■ **TASK TO CARRY OUT**
Copy out all lines in the material below that contain the string "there".

■ **DATA BLOCK**
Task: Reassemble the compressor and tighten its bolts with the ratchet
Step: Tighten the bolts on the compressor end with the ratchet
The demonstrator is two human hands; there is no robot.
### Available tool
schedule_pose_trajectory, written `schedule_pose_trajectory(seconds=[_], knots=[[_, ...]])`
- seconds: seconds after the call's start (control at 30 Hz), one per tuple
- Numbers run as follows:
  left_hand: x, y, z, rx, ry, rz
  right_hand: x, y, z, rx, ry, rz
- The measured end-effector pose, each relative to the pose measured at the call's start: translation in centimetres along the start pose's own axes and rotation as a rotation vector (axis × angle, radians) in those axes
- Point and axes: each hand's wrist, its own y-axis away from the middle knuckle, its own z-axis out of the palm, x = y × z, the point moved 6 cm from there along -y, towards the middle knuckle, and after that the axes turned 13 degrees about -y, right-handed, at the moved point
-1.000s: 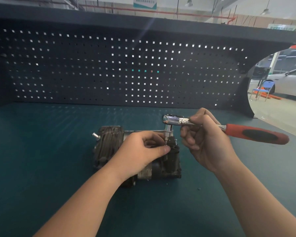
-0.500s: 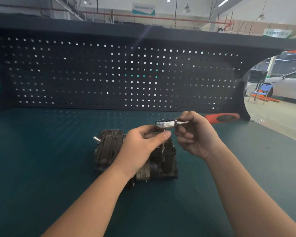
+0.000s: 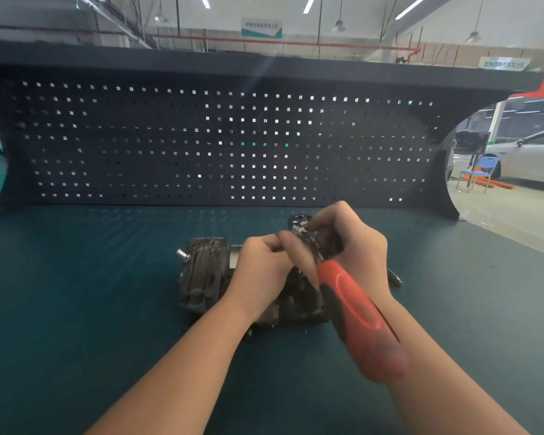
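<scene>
Workshop hall under strip lights fills the background of the head view, with a white car [image 3: 534,158] and a blue folding chair [image 3: 478,172] on the far right. A dark perforated metal back panel [image 3: 220,142] stands upright along the far edge of the dark teal counter [image 3: 76,293].

On the counter, about the middle, lies the dark grey, grimy metal compressor [image 3: 203,274]. Its ribbed end is to the left, with a short silver stub sticking out at the upper left; its right part is mostly hidden behind the hands. A small dark metal rod-like part [image 3: 394,276] lies on the counter just beside the right wrist; what it is cannot be told.

The left hand [image 3: 261,271] is over the top of the compressor, its fingers curled so that thumb and fingertips meet at the tool's metal neck. Whether this grip pinches the neck or a bolt beneath it cannot be told, since the spot is blurred.

The right hand [image 3: 349,246] has its grip closed round the ratchet with a chrome head and a red and black rubber handle [image 3: 355,318], the fingers wrapped about the metal neck just above the handle. The chrome head pokes out above the fingers, over the right end of the compressor. The handle slants down towards the viewer, lying along the inside of the right forearm, and is smeared by motion blur.
</scene>
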Motion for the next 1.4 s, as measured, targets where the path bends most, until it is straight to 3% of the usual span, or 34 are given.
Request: schedule_pose_trajectory(seconds=[0.07,0.13,0.23,0.27,0.33,0.43,0.5,0.53,0.57,0.63,0.73,0.8,0.87,0.97,1.03,1.07,1.1,1.2,1.27,1.33,1.4], knots=[[0.0,0.1,0.0,-0.003,0.04,-0.004,0.5,0.0,-0.4,0.019,-0.095,0.014],[-0.1,0.1,0.1,-0.004,0.112,-0.006,2.3,-0.4,-1.2,0.126,-0.237,0.186],[-0.5,-0.1,0.0,-0.002,0.102,-0.004,6.4,-0.2,-1.6,0.41,-0.796,0.625],[-0.5,-0.1,0.1,-0.009,0.089,-0.002,6.9,-0.1,-1.5,0.483,-0.928,0.683],[-0.5,-0.2,0.2,-0.002,0.09,-0.006,5.9,-0.4,-2.2,0.457,-0.76,0.522],[0.0,-0.2,0.3,0.014,0.146,0.016,0.5,-0.8,-1.2,0.132,0.01,-0.123],[0.0,-0.3,0.1,0.046,0.066,0.04,-2.0,0.2,0.8,-0.053,0.18,-0.482],[-0.3,-0.4,0.1,0.045,0.038,0.021,-2.1,0.5,1.1,-0.071,0.183,-0.53],[-0.6,-0.6,0.1,0.027,0.037,0.014,-1.8,0.4,1.2,-0.069,0.134,-0.478],[-0.4,-0.4,0.1,-0.007,0.096,0.023,0.1,-0.2,-0.1,0.049,-0.08,-0.134],[-0.2,-0.2,0.1,-0.014,0.132,0.056,4.9,0.2,-3.0,0.499,-0.461,0.395],[-0.1,0.0,0.4,-0.009,0.131,0.06,6.1,0.7,-3.4,0.696,-0.645,0.531],[0.0,-0.1,0.5,0.022,0.149,0.042,4.2,0.4,-3.4,0.65,-0.425,0.34],[0.6,0.2,0.3,0.06,0.165,0.078,-1.1,0.0,-0.6,0.237,0.024,-0.167],[0.7,0.3,0.4,0.033,0.098,0.107,-2.2,0.7,0.7,0.029,0.123,-0.438],[0.6,0.2,0.3,0.015,0.09,0.105,-1.8,0.5,0.6,0.015,0.108,-0.413],[0.4,0.2,0.2,0.01,0.106,0.088,-1.0,0.1,0.0,0.051,0.033,-0.268],[-0.3,0.0,-0.2,0.017,0.177,0.016,3.4,-0.3,-2.0,0.305,-0.347,0.283],[-0.2,0.0,0.0,0.016,0.148,0.037,5.8,-0.1,-2.7,0.519,-0.634,0.471],[-0.2,0.2,0.2,0.031,0.146,0.049,5.2,-0.1,-2.8,0.561,-0.619,0.366],[0.0,0.2,0.4,0.057,0.202,0.044,1.9,-0.4,-1.9,0.364,-0.33,0.0]])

■ **ANSWER FOR THE TASK**
The demonstrator is two human hands; there is no robot.
- Point and axes: each hand's wrist, its own y-axis away from the middle knuckle, its own z-axis out of the palm, x = y × z, the point moved 6 cm from there along -y, towards the middle knuckle, and after that the axes turned 13 degrees about -y, right-handed, at the moved point

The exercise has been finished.